In 2016 RM Sotheby’s sold Carroll Shelby’s very own Cobra – in fact, they sold two of them on the same day. Most readers are probably familiar with CSX 2000 and the astronomical selling price of $13,750,000. Almost twenty times the value of an early worm and sector 260 Cobra! A lot of money, but there’s only one “first Cobra” and one of only two Cobras owned by Carroll since new.
Also offered on that same August day was the other Cobra owned by Carroll Shelby from the day it was new until his passing. That car, CSX 3178 saw the hammer fall at $1,250,000 when it crossed the block in Monterey.
After the buyer’s commission was added, it sold for only $1,375,000, a fairly reasonable price for a 1965 Shelby 427 Cobra – still below the auction estimate of $1,500,000 to $2,000,000. It’s almost as if people forgot that CSX 3178 lived alongside CSX 2000 in Carroll’s personal collection since it was new. It was a relative bargain compared to its stablemate with the 260 V8.
It was quite a deal, well-bought as we say, even though it wasn’t a stock Cobra. Carroll liked to go fast, as evidenced by the cars that carry his name, and in 1972 he recruited the well-known Cobra expert Mike McCluskey to make some modifications to 3178. McCluskey repainted it Guardsman Blue, added an automatic transmission and gave it S/C styling with side pipes and a custom rollbar, giving 3178 its trademark style.
Around thirty years later the car was restored by Shelby American themselves, rebuilding the automatic transmission, refreshing the interior, and painting the car in a bright red while retaining as many original components as possible. The unusual rollbar, however, remained.

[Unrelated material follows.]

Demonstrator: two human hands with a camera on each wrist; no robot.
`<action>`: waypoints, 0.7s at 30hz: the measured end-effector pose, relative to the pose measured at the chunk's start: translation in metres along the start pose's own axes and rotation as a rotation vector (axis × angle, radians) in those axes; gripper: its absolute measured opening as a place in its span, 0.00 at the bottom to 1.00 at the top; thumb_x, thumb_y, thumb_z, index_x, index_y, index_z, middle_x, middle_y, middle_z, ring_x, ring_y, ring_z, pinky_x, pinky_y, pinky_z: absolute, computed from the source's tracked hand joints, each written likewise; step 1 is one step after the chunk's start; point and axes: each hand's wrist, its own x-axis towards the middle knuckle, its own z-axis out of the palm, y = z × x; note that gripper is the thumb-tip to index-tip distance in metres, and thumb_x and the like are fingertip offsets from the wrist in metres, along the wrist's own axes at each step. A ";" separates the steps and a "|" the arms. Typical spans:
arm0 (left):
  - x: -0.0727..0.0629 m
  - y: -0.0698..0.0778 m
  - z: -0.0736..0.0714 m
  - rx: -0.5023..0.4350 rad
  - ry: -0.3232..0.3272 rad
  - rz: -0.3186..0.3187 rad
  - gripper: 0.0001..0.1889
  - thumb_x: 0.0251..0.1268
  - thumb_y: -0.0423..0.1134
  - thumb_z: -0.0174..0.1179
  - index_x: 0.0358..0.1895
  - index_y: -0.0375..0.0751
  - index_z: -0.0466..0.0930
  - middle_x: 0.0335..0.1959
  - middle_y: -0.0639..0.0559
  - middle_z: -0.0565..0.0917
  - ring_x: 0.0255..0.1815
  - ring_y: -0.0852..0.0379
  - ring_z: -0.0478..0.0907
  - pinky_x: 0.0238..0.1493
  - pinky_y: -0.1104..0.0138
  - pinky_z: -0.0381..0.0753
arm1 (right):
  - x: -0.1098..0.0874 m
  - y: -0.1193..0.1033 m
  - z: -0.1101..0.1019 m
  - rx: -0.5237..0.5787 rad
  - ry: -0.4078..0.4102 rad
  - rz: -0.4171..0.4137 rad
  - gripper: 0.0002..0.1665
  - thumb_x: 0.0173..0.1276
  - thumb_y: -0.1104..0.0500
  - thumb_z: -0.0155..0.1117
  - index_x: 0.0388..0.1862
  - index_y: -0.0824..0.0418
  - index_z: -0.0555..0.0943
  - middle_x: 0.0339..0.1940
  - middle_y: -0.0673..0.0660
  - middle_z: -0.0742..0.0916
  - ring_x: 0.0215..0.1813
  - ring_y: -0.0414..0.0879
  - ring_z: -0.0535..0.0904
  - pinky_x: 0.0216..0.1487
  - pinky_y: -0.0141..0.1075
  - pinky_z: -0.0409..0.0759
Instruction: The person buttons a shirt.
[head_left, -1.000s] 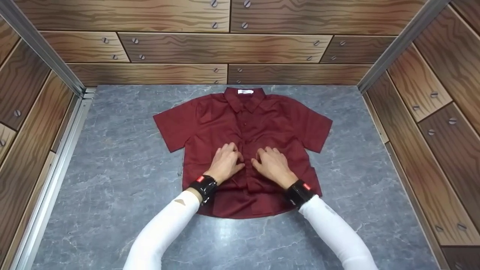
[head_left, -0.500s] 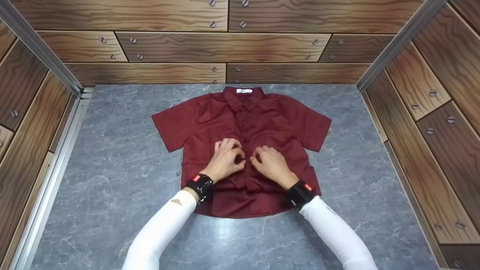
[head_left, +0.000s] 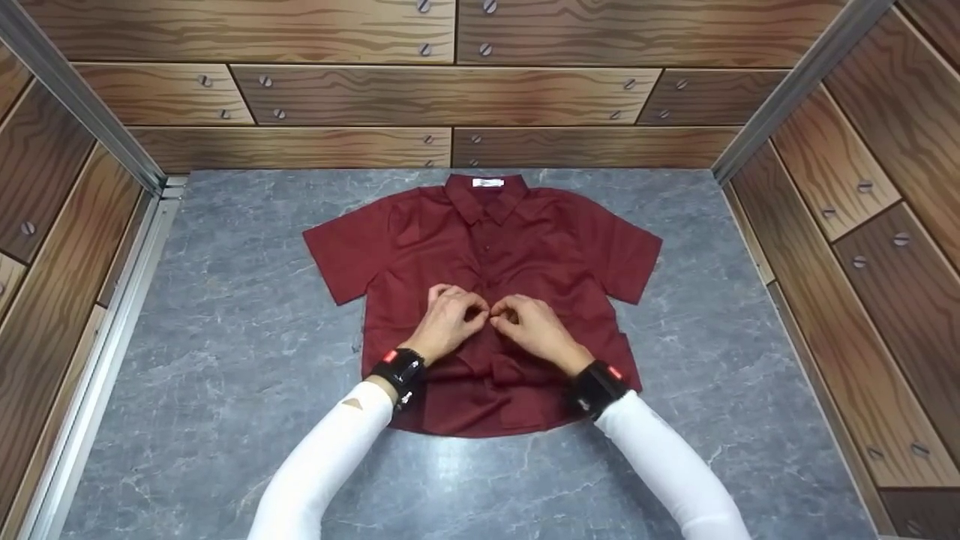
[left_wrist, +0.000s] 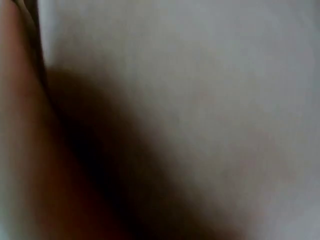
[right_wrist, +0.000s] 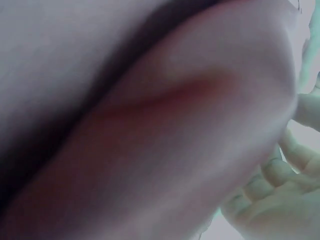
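Observation:
A dark red short-sleeved shirt (head_left: 427, 255) lies spread out front side up, its collar at the far side and its hem toward me. My left hand (head_left: 446, 321) pinches the shirt's front at the middle placket with thumb and forefinger. From the other side my right hand (head_left: 538, 328) pinches the same placket, its fingertips almost meeting the left ones. Whatever lies between the fingertips is too small to make out. In the left wrist view only blurred skin and cloth show. The right wrist view holds blurred skin close up, with the left hand's curled fingers (right_wrist: 265, 185) behind.
The shirt lies on a grey marbled tabletop (head_left: 225, 315). Wood-patterned panels (head_left: 450, 94) stand along the back and both sides. Metal rails (head_left: 97, 330) run along the left edge and up the corners. A white label (head_left: 488, 182) shows inside the collar.
Both hands have drawn together at the placket, and their fingertips have closed into pinches. The left fingers lifted, then came down again. The shirt stays in place.

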 end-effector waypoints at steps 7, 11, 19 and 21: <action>0.000 0.002 0.002 -0.087 0.016 -0.040 0.05 0.63 0.41 0.64 0.39 0.48 0.83 0.36 0.59 0.87 0.42 0.59 0.77 0.59 0.56 0.60 | 0.007 -0.002 0.000 0.013 -0.032 0.080 0.08 0.60 0.52 0.68 0.36 0.54 0.85 0.29 0.47 0.86 0.31 0.38 0.80 0.35 0.34 0.77; 0.000 0.002 0.002 -0.156 0.040 -0.053 0.06 0.62 0.41 0.64 0.41 0.49 0.82 0.38 0.58 0.86 0.43 0.59 0.77 0.58 0.56 0.61 | 0.008 -0.003 0.000 0.006 -0.041 0.100 0.07 0.59 0.52 0.68 0.33 0.54 0.84 0.27 0.47 0.86 0.30 0.38 0.80 0.34 0.33 0.76; -0.006 -0.004 -0.001 -0.216 -0.051 -0.145 0.19 0.58 0.52 0.67 0.50 0.50 0.83 0.52 0.57 0.82 0.58 0.58 0.72 0.56 0.54 0.59 | 0.006 0.001 0.003 0.096 -0.017 0.081 0.03 0.62 0.54 0.67 0.32 0.52 0.83 0.26 0.46 0.85 0.30 0.38 0.78 0.34 0.32 0.75; -0.008 -0.007 -0.002 -0.231 -0.069 -0.162 0.17 0.57 0.52 0.67 0.48 0.51 0.85 0.53 0.58 0.82 0.59 0.58 0.71 0.56 0.54 0.58 | 0.005 0.003 0.003 0.123 -0.007 0.076 0.02 0.62 0.54 0.67 0.32 0.50 0.83 0.27 0.46 0.85 0.31 0.38 0.78 0.35 0.33 0.75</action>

And then it sat, on display at Shelby’s headquarters while being maintained by the expert Shelby personnel – a testament to all that Carroll did to build the legendary cars we know and love.
After Carroll’s death the car remained with the Carroll Shelby Foundation until that Friday in August of 2016 when it was sold to a new owner for the first time since 1966.

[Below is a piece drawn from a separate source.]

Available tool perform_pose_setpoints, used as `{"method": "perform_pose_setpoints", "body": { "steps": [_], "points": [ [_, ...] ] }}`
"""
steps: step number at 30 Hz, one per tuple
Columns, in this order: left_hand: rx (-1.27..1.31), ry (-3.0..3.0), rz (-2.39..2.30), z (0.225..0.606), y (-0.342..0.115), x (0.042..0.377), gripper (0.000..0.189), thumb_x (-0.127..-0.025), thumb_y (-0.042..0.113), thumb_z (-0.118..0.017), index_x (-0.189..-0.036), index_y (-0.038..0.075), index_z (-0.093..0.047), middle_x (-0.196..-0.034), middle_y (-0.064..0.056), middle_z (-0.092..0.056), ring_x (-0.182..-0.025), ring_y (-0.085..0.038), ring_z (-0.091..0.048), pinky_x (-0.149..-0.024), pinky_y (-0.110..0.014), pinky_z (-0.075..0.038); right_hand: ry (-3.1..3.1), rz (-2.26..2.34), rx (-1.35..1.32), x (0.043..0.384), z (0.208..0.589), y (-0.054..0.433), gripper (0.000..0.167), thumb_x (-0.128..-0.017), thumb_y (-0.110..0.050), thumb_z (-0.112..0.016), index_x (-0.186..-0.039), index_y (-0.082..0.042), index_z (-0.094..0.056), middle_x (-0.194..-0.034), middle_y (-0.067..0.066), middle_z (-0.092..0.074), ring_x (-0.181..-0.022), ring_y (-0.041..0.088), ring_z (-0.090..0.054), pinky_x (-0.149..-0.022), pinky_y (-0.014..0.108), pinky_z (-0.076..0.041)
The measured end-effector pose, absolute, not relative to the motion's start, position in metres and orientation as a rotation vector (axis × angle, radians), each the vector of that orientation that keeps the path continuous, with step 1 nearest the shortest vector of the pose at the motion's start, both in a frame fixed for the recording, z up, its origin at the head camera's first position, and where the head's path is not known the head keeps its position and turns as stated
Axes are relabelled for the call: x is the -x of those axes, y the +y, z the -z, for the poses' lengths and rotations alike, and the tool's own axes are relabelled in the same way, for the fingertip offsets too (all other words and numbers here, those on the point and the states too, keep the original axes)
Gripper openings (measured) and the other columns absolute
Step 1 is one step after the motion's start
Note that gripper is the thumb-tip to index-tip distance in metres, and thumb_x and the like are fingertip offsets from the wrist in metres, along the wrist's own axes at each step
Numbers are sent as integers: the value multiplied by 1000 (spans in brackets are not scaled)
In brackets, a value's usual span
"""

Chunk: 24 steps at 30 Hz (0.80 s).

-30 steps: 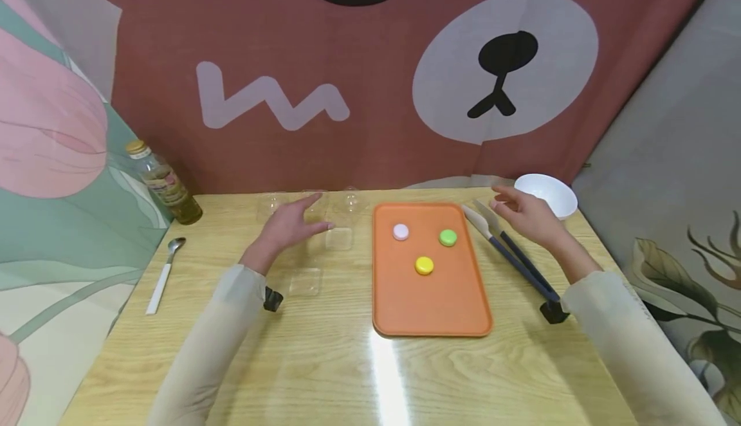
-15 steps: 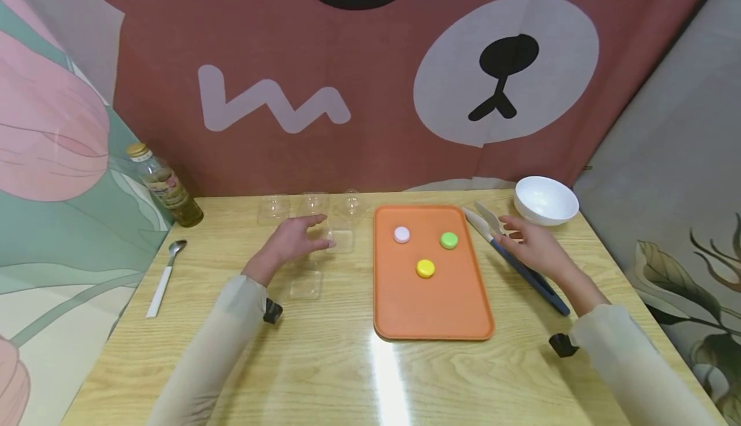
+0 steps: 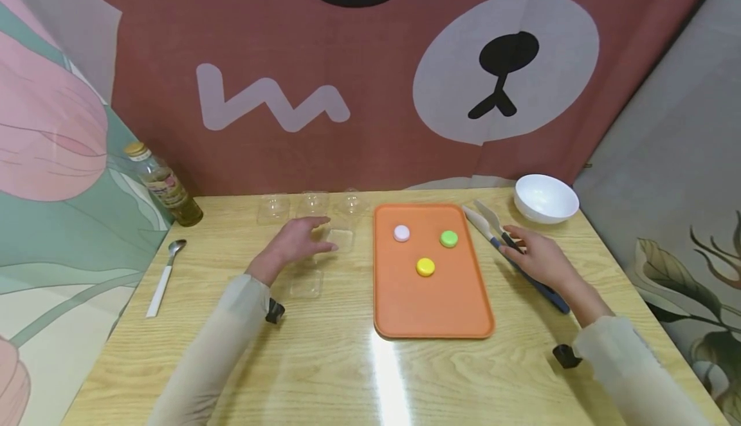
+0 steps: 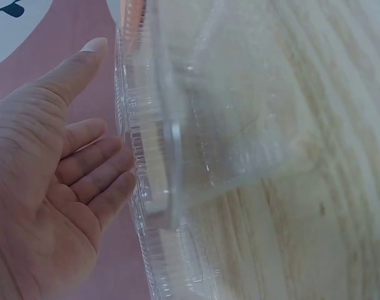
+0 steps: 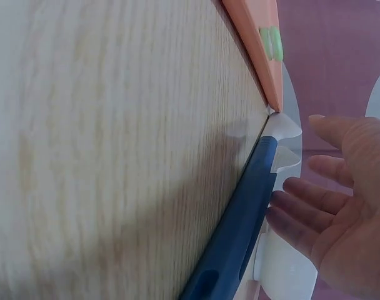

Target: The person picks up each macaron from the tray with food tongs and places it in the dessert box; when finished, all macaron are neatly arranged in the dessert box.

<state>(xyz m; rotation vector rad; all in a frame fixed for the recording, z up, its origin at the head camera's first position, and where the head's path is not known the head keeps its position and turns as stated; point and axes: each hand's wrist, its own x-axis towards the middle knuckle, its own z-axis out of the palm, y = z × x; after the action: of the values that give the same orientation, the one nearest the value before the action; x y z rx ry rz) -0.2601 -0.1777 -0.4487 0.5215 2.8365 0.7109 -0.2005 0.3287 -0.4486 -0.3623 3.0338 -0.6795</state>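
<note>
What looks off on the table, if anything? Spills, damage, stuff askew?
Nothing stands out. Pink, green and yellow discs lie apart on the orange tray; the white bowl sits upright. Tongs slant beside the tray near the right hand, which seems ordinary. Clear containers are too see-through to check for cracks.

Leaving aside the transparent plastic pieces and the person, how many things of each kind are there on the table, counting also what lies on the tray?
Pair of tongs: 1
Tray: 1
Small round pieces (pale pink, green, yellow): 3
Bowl: 1
Spoon: 1
Bottle: 1
Total: 8
</note>
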Motion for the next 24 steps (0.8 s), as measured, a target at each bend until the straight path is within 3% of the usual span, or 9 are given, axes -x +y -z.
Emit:
{"method": "perform_pose_setpoints", "body": {
  "steps": [7, 14, 24],
  "points": [
    [-553, 2849, -660, 449, -172, 262, 81, -85, 46, -80, -150, 8, -50, -154, -15, -50, -144, -36, -45, -120, -50, -37, 3028, 635, 306, 196, 453, 334, 61, -98, -26, -67, -144, 8, -48, -134, 37, -57, -110, 52, -65, -90, 63, -53],
    [-567, 2837, -617, 450, -171, 266, 82, -85, 44, -80, -151, 8, -47, -156, -18, -46, -145, -39, -42, -120, -51, -36, 3058, 600, 305, 196, 460, 338, 61, -92, -23, -72, -139, 10, -51, -121, 35, -65, -103, 50, -68, -85, 62, -53],
    [-571, 2830, -541, 450, -169, 268, 89, -85, 45, -80, -154, 4, -41, -156, -25, -40, -139, -43, -47, -115, -53, -42, 3128, 509, 315, 197, 463, 334, 58, -87, -20, -76, -130, 14, -58, -115, 38, -66, -104, 54, -65, -87, 65, -51]
  ]
}}
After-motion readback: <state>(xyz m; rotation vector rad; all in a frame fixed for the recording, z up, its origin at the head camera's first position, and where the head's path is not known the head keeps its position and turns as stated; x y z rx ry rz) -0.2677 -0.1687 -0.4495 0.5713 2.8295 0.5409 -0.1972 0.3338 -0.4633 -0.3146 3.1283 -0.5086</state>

Perhaps the new owner lucked out as CSX 3178 was overshadowed by CSX 2000. Regardless, it was a very special car and demanded one of the best Cobra experts. Peter Klutt’s Legendary Motorcar Company turned back the hands of time.
One of the first orders of business was to restore the Cobra to its original Charcoal Gray – a finish it shared with only four other 427 Cobras. The rollbar and side pipes were removed, along with everything else needed to bring 3178 back to stock condition, exactly as it was in March of 1966 when Carroll took delivery. Legendary Motorcar also replaced the automatic transmission with a correct toploader four-speed.

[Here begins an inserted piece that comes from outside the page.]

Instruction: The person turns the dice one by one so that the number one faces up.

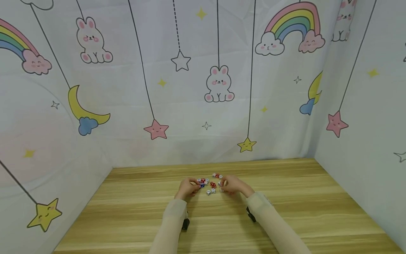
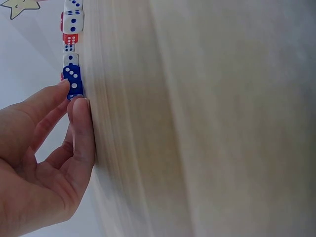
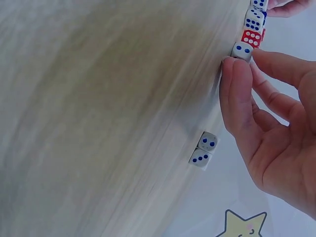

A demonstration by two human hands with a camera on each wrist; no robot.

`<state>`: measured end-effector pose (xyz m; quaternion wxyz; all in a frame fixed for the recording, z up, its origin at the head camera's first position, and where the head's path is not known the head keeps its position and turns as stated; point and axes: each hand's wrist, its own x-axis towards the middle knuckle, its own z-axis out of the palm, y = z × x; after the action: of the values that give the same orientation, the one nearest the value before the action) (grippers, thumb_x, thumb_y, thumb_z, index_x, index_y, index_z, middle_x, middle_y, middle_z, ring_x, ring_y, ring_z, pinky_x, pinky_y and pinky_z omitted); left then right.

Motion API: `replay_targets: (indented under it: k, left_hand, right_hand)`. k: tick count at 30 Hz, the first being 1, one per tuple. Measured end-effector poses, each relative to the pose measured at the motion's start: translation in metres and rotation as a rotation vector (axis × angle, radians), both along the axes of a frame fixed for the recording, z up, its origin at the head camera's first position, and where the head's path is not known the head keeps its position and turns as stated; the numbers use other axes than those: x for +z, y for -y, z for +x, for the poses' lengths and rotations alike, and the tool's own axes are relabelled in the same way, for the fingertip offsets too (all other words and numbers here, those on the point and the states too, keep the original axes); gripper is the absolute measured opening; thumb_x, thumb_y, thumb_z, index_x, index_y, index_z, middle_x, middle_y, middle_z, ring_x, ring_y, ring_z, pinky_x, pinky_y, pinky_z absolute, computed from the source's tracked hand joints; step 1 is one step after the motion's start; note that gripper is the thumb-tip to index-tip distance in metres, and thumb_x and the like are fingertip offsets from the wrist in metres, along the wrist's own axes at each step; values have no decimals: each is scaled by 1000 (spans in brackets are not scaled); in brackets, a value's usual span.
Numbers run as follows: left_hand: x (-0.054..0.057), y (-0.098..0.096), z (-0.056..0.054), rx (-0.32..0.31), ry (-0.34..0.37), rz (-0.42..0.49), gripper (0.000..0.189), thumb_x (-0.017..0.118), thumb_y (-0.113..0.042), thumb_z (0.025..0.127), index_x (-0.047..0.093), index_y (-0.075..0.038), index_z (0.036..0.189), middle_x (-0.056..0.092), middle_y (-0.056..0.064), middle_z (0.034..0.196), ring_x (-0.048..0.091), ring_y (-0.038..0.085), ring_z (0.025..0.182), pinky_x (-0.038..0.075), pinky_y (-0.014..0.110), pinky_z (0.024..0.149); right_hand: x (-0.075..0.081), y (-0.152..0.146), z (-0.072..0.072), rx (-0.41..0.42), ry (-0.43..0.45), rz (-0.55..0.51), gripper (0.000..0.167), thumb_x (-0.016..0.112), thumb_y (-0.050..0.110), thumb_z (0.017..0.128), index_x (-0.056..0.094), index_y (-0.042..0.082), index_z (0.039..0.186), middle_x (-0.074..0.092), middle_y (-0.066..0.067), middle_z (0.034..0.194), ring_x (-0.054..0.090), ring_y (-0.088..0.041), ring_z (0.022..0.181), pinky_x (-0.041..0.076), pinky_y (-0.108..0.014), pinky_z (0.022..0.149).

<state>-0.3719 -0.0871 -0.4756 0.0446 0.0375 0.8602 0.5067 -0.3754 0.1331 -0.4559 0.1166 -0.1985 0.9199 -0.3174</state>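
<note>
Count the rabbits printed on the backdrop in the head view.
3: one rabbit at the upper left, a second rabbit at upper middle, a third rabbit, partly visible, at the upper right. More may be hidden.

A person in pale, long clothing: the left sleeve (image 1: pixel 168 227) and the right sleeve (image 1: pixel 277 224) match in cream.
Both are plain and light, made of soft-looking cloth that runs the length of the visible forearm and ends in a cuff at the wrist; the left cuff (image 1: pixel 176 209) and the right cuff (image 1: pixel 258 201) look slightly greyer than the cloth behind them. A small, blocky left black wrist piece (image 1: pixel 185 224) shows at the inner edge of one sleeve, and a longer, narrow right black wrist piece (image 1: pixel 251 214) at the inner edge of the other; any markings are too small to read. The left hand (image 1: pixel 187 188) and the right hand (image 1: pixel 235 185) are bare, with slim fingers.
</note>
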Motion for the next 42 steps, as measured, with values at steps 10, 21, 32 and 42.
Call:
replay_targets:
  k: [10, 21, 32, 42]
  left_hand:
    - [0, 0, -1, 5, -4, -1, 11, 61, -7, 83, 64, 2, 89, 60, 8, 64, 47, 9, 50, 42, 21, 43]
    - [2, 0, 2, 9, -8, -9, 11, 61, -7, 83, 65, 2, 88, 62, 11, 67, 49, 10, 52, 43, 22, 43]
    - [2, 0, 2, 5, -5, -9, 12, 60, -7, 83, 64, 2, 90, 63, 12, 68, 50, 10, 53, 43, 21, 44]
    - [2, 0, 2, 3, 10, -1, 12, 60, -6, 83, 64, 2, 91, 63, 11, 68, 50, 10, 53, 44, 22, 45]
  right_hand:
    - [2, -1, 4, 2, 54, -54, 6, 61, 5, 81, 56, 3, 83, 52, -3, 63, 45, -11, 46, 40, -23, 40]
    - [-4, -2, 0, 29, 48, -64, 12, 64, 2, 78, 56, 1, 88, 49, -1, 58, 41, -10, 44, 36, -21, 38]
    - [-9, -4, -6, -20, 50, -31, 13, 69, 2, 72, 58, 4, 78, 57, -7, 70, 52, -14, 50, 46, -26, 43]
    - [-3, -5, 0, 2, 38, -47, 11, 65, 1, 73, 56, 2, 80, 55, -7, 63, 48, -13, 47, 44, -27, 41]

It’s not uncommon to hear that a car was owned by Carroll Shelby when looking at an auction. Carroll traded cars a lot in the latter years of his life, so while many were owned by him, only two Cobras can truthfully claim ownership new. And one of those two will most likely never be available again – CSX 2000 was purchased by Greg Miller on behalf of the Larry H. Miller Total Performance Museum, formerly located at the Miller Motorsports Park. So don’t expect CSX 2000 to be on the market in the foreseeable future.
Fast forward to January 15, 2021 in Kissimmee, Florida. The only 427 Cobra owned from new by Carroll Shelby himself was on Mecum’s auction block. It would likely be the last time anyone would have the opportunity to purchase either of Carroll’s personal Cobras, and this one looked like it just left the factory in 1966.
This time CSX 3178 got the attention it deserved. Bidding started strong and rumor has it two serious bidders were both new to the hobby and looking to start a serious collection. By the time the hammer fell and buyer’s fees were totalled, the new owner spent $5,940,000 – more than twice the going price for a well-restored example – for the privilege to experience exactly what Carroll Shelby experienced when he first got behind the wheel of CSX 3178.
What does this mean for Cobras in general? It’s difficult to know how much impact Shelby’s ownership had on the price of CSX 2000 – after all, it’s one-of-one, the prototype Cobra. But when we see what it cost to buy CSX 3178 compared to the price of any other well-restored 427 Cobra it’s clear that the Shelby name and Cobras in general have enough clout to be multigenerational cars. Sure, not everything with the Shelby name on it will matter to future collectors, but the Cobra – the car that started the Shelby legend – will always have a place in the collector car world.